The Columbus Dispatch

Individual risk key to cholestero­l therapy

- By Lenny Bernstein

Leading heart experts have released new cholestero­l-management guidelines that call on doctors to tailor treatment to more personaliz­ed risk assessment­s of each patient.

The recommenda­tions build on guidelines issued in 2013 that fundamenta­lly altered the way health-care providers determined a patient's risk of heart attack and cardiovasc­ular disease. Experts told doctors to stop trying to lower patients' cholestero­l numbers to specific targets and instead follow an overall matrix that tries to predict their future risk of problems.

The new guidelines released recently give clinicians a better idea of how to do that via treatment categories that vary depending on cholestero­l scores and, if necessary, other tests.

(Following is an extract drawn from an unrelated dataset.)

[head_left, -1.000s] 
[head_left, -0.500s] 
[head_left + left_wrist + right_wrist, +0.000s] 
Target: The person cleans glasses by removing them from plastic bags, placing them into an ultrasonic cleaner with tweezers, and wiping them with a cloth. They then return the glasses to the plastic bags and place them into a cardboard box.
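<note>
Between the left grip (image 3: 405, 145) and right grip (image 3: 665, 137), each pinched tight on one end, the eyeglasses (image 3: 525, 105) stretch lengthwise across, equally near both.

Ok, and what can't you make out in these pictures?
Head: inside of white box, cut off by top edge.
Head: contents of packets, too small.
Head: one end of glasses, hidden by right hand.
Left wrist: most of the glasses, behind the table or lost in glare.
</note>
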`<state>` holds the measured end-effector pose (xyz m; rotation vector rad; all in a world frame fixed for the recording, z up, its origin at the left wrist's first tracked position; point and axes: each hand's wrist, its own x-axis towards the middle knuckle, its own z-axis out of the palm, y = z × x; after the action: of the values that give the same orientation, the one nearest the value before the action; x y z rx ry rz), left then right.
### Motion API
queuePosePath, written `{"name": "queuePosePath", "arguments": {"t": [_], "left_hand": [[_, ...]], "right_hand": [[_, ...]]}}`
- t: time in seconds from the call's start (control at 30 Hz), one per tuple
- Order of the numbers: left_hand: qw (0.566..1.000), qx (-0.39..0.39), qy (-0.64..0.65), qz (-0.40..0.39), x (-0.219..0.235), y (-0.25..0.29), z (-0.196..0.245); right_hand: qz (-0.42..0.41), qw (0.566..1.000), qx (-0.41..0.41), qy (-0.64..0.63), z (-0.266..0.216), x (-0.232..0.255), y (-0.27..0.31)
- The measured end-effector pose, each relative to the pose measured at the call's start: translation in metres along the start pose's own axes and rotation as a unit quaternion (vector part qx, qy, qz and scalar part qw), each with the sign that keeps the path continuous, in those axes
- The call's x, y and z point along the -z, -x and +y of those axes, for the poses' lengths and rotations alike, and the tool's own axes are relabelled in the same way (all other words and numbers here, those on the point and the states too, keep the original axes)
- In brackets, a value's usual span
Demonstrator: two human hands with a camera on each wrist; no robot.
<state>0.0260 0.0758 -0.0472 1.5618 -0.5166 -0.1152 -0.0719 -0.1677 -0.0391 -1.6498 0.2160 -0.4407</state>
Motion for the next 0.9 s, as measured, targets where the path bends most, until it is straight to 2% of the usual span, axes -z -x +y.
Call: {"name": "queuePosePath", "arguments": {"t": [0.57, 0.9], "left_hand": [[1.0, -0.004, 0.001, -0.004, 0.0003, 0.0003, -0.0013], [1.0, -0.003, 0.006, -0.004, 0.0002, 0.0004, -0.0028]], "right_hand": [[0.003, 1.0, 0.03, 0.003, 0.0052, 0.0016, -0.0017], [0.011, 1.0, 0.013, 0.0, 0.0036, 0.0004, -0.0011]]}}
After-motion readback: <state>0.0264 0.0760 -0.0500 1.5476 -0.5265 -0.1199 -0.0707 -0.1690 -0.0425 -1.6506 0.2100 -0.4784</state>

For example, the guidelines recommend "high intensity" therapy with statins for people under the age of 75 who are determined to have atheroscle­rotic cardiovasc­ular disease, with the goal of reducing their LDL, or "bad," cholestero­l by 50 percent.

In people who are 40 to 75 years old with diabetes, "moderate intensity" statin therapy is indicated regardless of the patient's 10-year risk of disease, according to another recommenda­tion. Nearly a third of all U.S. adults have high LDL levels, a major cause of fatty deposits in arteries that lead to heart attacks, strokes and other cardiovasc­ular problems.

The new recommenda­tions reaffirm the guiding principles of heart health that "lower is better" when it comes to LDLs, and that people should try to achieve that first by living a healthy lifestyle, starting in childhood. When those steps aren't sufficient, the guidelines again endorse statins as the cornerston­e of preventive treatment for people at risk of heart disease.

Two new drugs have been developed since the last guidelines were issued in 2013, and the panel endorsed their use in cases when statins are not sufficient. For people who have suffered a heart attack or have numerous high-risk conditions, the experts suggest adding ezetimibe. The drug decreases the amount of cholestero­l absorbed in the small intestine.

In some cases, the experts also recommend the use of new PCSK9 inhibitors, powerful drugs approved by the Food and Drug Administra­tion in 2015 that block a substance that hinders the liver's ability to remove LDLs from the blood. The drugs, currently used mainly to treat an inherited disorder that causes very early heart attacks, are enormously expensive.